The difference between the two groups was most pronounced for the inverted walker condition. Seven observers in the Naïve group failed to report any perception of rotation, as compared to just one in the Informed group. Moreover, ten observers in the Informed group reported perception for more than 80% of the time (more than expected14), as compared to the Naïve group, in which only one observer reported it for more than 40% of the time. Again, observers from the Naïve group were significantly different compared to either the observers from the Informed group or to themselves in the scrambled static condition (Fig. 1a). Furthermore, even for the Informed group, perception of the rotation was less stable than in the scrambled static condition, a stark contrast to the upright walker (Fig. 1). Taken together, these results indicate that the top-down mechanisms are critical for the perception of the inverted walker, enabling the visual system to disentangle the two motion components and observers to perceive the rotation as well.

Scrambled dynamic

Finally, the scrambled dynamic condition was designed as a second control condition to provide no discernable Gestalt. Therefore, we were expecting to observe minimal reports of rotation. Nevertheless, knowledge about the potential existence of a Gestalt meant that a sizeable fraction of observers could coerce their visual system into grouping all dots into a single dynamic object, enabling them to perceive the rotation as well.
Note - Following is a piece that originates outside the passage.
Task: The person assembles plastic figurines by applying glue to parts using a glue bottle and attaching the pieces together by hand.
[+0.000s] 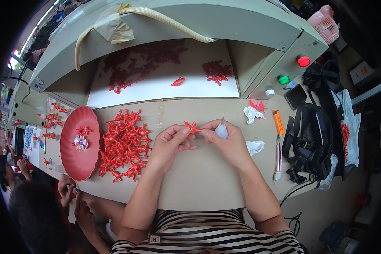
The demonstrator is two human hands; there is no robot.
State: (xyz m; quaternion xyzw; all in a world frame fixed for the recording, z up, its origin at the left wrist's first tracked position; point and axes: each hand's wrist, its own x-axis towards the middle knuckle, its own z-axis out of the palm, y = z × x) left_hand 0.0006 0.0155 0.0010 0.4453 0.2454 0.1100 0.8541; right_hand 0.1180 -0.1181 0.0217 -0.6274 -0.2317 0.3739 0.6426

However, this ability did not differ between the two groups (Fig. 1a) and observers’ average dominance period durations (Fig. 1c) show that they could maintain this perception only for brief periods of time, possibly reflecting the limits of the top-down control over perception.

Learning experiment

Since it has been shown that practice improves observers’ ability to detect the inverted human motion15, we recruited three observers from the Naïve group who had poor or no perception of rotation for the inverted walker condition, as well as having only a moderately reliable perception of rotation in the upright walker condition. The two observers (N15 and N18) returned for five additional sessions, the observer N11 for four sessions. These experimental sessions were performed on successive days and contained only inverted and upright walker conditions (four blocks per condition per session). Although all three already showed a reliable perception in the upright walker condition after the first session (Fig. 2a), only observer N11 quickly reached the same levels of rotation perception for the inverted walker. For observer N15 all five sessions were required, whereas observer N18, while showing a robust learning effect, could see the rotation for only ~20% of the total time even in the final session. Interestingly, an increase in the fraction of the time that observers reported the perception of rotation was not necessarily accompanied by an increased stability in the rotation dominance state (Fig. 2b). Moreover, although the duration of the dominance phases for the inverted walker became progressively more similar to those in the upright condition, the perception was still consistently less stable than in the upright walker condition (Fig. 2b). This indicates that although training made it easier for the observer to perceive the inverted walker Gestalt, its perception was still frequently interrupted, perhaps because of a temporary loss of concentration16, 17.

Figure 2
figure 2

Results of Learning experiment. Values in the legend are Spearman’s rank correlation between a plot’s variable and time (running block index across all sessions). (a) The fraction of the time when observers reported the perception of rotation. (b) Average perceptual dominance duration (geometrical mean).

Discussion

The key finding of the two experiments presented above is that in the absence of an identifiable Gestalt observers were also unable to perceive an overall rotation of the dynamic object. They did perceive it if a Gestalt could be identified via alternative cues, such as a form18 in the upright walker condition, if they had strong expectations about the nature of the dynamic object (inverted walker condition for the Informed group), or if they expected some kind of Gestalt to be present at all (scrambled dynamic condition).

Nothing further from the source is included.